Les responsables de Madrid et de Berlin affirment que le gazoduc pourrait être réaffecté pour transporter de l'hydrogène sans émission fabriqué dans le désert du Sahara ou ailleurs vers le cœur industriel de l'Europe.

Mais la France préfère produire de l'hydrogène localement plutôt que de dépendre des importations. Et elle doute de la faisabilité à court terme, selon une source gouvernementale française, de la vision allemande de l'hydrogène, qui est notoirement plus difficile à transporter que le gaz naturel.

Face à la résistance française, Madrid et Berlin explorent des alternatives. Le plan B pourrait contourner complètement la France et construire un pipeline sous la Méditerranée jusqu'en Italie.

Madrid accélère une étude de faisabilité pour un pipeline allant de Barcelone à Livourne, sur la côte toscane. Un responsable espagnol a déclaré que sa construction prendrait plus de temps, mais qu'il bénéficiait du soutien politique du gouvernement italien sortant.

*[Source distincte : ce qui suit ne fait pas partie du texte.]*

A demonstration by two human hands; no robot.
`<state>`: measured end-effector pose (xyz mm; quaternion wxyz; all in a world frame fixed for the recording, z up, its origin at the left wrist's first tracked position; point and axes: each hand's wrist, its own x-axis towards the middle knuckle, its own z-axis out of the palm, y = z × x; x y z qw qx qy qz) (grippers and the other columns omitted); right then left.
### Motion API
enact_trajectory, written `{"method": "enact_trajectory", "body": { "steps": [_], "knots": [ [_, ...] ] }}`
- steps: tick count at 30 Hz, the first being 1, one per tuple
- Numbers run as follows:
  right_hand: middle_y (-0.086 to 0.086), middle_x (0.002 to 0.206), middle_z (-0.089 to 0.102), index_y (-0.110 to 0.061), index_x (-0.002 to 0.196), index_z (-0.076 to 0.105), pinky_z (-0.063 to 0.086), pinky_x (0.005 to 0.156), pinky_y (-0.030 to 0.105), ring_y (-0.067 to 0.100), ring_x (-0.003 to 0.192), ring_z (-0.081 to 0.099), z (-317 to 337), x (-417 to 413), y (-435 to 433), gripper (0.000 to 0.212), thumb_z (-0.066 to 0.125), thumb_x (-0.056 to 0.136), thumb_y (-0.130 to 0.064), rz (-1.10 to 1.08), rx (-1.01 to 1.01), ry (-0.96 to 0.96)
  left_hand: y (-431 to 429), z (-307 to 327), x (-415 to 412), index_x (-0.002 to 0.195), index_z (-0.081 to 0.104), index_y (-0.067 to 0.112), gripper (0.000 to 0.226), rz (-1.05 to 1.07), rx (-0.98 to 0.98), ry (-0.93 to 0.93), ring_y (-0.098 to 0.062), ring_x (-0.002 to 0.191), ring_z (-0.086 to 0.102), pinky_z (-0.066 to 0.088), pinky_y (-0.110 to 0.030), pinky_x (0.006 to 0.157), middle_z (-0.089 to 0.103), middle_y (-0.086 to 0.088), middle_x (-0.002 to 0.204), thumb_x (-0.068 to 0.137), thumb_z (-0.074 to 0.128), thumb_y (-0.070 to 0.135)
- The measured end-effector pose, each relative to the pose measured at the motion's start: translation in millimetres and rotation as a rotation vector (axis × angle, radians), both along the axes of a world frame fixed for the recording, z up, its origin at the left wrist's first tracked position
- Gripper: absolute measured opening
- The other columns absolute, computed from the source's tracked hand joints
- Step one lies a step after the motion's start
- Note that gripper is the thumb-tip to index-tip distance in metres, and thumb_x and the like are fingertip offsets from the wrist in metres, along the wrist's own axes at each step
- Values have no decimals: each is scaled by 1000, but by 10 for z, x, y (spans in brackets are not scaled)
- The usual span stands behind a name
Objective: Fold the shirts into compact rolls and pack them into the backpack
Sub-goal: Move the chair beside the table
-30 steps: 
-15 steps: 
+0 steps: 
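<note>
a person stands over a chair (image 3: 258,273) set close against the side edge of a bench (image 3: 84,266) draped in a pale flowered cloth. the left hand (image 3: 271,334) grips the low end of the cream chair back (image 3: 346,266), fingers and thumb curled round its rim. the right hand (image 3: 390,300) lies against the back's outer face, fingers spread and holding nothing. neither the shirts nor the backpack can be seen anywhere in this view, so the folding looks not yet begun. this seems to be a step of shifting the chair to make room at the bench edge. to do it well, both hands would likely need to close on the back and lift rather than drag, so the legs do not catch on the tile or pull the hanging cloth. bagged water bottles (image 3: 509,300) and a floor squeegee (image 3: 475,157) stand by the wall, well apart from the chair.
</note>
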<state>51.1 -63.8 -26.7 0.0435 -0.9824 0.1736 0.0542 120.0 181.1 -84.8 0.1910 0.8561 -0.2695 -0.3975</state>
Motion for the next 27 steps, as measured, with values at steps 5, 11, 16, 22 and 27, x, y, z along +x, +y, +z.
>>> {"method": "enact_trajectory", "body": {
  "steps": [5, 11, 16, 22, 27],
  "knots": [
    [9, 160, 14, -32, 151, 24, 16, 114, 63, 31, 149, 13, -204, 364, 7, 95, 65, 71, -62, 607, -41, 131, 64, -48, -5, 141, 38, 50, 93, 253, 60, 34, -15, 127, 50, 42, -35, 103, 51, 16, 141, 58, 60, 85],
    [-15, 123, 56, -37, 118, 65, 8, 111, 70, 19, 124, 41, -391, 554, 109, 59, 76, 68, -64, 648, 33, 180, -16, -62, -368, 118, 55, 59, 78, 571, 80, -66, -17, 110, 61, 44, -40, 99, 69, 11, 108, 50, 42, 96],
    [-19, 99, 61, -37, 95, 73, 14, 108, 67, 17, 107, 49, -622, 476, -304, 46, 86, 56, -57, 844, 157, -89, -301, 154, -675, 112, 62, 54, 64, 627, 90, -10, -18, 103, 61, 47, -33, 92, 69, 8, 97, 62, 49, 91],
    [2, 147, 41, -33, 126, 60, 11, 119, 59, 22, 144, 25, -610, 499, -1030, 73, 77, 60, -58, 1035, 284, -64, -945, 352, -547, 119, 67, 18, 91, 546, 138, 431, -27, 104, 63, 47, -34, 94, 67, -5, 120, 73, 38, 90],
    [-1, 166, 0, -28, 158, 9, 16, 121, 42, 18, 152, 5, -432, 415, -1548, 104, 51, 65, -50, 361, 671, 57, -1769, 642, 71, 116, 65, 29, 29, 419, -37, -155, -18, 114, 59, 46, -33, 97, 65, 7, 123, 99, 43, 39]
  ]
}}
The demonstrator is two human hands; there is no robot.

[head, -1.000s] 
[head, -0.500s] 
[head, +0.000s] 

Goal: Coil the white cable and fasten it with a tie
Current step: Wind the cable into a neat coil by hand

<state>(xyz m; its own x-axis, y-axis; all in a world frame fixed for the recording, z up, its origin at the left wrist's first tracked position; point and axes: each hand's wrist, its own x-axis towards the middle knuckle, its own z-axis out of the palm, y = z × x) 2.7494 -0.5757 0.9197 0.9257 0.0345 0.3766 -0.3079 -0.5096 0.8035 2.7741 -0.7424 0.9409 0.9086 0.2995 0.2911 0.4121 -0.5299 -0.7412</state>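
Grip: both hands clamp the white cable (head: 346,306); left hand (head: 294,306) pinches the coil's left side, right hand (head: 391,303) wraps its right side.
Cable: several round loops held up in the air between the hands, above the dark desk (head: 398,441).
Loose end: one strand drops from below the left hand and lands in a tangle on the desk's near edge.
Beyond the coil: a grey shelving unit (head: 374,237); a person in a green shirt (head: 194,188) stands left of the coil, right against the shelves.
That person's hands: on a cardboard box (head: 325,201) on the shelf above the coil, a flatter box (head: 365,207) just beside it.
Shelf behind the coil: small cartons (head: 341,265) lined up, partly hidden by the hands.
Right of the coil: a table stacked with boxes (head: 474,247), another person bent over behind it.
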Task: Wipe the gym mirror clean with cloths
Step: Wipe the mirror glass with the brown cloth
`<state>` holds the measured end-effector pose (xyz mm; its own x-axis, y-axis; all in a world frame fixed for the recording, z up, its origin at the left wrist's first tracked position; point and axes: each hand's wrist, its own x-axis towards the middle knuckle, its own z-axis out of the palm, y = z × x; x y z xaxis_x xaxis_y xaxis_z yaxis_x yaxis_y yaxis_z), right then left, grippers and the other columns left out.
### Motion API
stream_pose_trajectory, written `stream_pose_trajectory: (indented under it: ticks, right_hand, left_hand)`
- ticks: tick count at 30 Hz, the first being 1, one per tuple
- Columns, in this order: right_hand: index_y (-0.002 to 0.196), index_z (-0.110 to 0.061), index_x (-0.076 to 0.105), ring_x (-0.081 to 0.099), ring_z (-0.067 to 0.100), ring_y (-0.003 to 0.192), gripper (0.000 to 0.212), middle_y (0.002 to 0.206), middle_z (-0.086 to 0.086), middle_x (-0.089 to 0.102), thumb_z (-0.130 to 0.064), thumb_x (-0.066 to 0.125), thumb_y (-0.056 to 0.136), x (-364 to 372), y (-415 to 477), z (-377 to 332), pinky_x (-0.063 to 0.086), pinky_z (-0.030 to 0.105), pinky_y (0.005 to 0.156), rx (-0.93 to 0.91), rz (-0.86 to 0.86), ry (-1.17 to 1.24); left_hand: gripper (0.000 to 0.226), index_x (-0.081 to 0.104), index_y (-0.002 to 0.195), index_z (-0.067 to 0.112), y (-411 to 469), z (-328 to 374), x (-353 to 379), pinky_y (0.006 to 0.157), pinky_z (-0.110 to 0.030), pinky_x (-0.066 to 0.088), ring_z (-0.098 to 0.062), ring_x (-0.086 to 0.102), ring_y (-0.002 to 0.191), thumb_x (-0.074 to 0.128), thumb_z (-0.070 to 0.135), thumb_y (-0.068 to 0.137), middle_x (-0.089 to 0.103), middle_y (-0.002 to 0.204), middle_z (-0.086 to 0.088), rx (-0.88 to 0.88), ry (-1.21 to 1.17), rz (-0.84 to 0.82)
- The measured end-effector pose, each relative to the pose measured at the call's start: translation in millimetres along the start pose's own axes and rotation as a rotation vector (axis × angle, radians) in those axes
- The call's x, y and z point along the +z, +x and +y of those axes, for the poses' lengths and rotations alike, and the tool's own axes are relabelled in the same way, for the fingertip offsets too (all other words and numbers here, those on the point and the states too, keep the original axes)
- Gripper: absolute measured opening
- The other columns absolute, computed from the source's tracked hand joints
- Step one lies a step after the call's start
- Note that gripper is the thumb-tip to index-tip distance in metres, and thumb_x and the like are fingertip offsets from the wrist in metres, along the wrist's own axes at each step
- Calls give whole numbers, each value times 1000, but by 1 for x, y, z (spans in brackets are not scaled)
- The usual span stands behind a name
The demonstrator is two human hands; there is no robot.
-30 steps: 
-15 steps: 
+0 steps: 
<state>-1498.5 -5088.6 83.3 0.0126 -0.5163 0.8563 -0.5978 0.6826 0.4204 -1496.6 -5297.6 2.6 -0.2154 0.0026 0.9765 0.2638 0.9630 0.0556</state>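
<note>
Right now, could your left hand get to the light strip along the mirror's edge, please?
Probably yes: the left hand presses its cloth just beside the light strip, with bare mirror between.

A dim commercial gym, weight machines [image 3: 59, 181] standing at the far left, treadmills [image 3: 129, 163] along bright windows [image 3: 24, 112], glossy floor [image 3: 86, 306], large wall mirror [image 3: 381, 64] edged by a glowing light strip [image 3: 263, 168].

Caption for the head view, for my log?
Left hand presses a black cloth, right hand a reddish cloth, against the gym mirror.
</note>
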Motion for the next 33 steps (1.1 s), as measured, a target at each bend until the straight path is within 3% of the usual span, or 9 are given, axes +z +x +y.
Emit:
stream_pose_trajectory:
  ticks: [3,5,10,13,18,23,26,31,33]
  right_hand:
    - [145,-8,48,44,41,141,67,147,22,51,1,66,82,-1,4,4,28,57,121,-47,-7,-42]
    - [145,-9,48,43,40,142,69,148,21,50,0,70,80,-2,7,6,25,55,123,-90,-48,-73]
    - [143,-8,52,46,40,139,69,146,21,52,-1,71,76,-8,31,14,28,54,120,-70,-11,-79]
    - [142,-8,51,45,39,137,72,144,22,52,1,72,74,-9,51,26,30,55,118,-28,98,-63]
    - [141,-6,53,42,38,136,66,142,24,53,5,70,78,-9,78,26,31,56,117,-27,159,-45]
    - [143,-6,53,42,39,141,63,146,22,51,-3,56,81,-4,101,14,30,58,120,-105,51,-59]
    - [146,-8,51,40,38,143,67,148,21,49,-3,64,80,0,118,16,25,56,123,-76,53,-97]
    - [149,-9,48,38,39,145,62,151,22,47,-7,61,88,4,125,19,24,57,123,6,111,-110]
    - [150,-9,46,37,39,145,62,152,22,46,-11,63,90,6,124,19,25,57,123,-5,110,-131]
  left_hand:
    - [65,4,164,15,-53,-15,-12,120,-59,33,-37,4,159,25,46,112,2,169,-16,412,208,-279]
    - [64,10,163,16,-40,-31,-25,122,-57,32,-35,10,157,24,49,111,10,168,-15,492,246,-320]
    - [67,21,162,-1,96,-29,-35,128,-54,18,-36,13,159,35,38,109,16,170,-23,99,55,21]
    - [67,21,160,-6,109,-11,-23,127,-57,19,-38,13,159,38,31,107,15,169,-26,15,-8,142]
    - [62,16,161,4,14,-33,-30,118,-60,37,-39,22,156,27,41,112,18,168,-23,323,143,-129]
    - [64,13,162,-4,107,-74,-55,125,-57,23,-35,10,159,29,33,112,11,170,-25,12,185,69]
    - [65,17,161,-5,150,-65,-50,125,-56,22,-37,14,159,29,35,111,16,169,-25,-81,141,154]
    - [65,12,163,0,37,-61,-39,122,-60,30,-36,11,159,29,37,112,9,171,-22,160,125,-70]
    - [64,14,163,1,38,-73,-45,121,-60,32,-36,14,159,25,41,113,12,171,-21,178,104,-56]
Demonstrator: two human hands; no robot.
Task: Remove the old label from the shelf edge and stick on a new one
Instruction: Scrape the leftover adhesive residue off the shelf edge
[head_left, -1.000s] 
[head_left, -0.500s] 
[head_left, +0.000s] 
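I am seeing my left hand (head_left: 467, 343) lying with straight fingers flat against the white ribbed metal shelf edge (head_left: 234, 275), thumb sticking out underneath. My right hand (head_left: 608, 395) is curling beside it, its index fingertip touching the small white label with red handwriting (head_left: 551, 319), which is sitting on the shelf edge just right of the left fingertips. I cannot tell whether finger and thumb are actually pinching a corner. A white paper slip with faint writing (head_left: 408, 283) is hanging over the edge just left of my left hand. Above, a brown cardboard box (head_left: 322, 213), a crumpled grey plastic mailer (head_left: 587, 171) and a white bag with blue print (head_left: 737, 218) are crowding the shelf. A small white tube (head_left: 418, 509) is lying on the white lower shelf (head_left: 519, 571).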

Un haut fonctionnaire de la région autonome espagnole de Catalogne, qui soutient MidCat, a déclaré qu'un pipeline sous-marin vers l'Italie serait plus coûteux et comporterait plus de risques environnementaux et autres.

L'un des problèmes est l'inflammabilité de l'hydrogène, qui fuit aussi plus facilement que le gaz parce que ses molécules sont plus petites, et qui peut également fragiliser certaines catégories d'acier, a déclaré le responsable.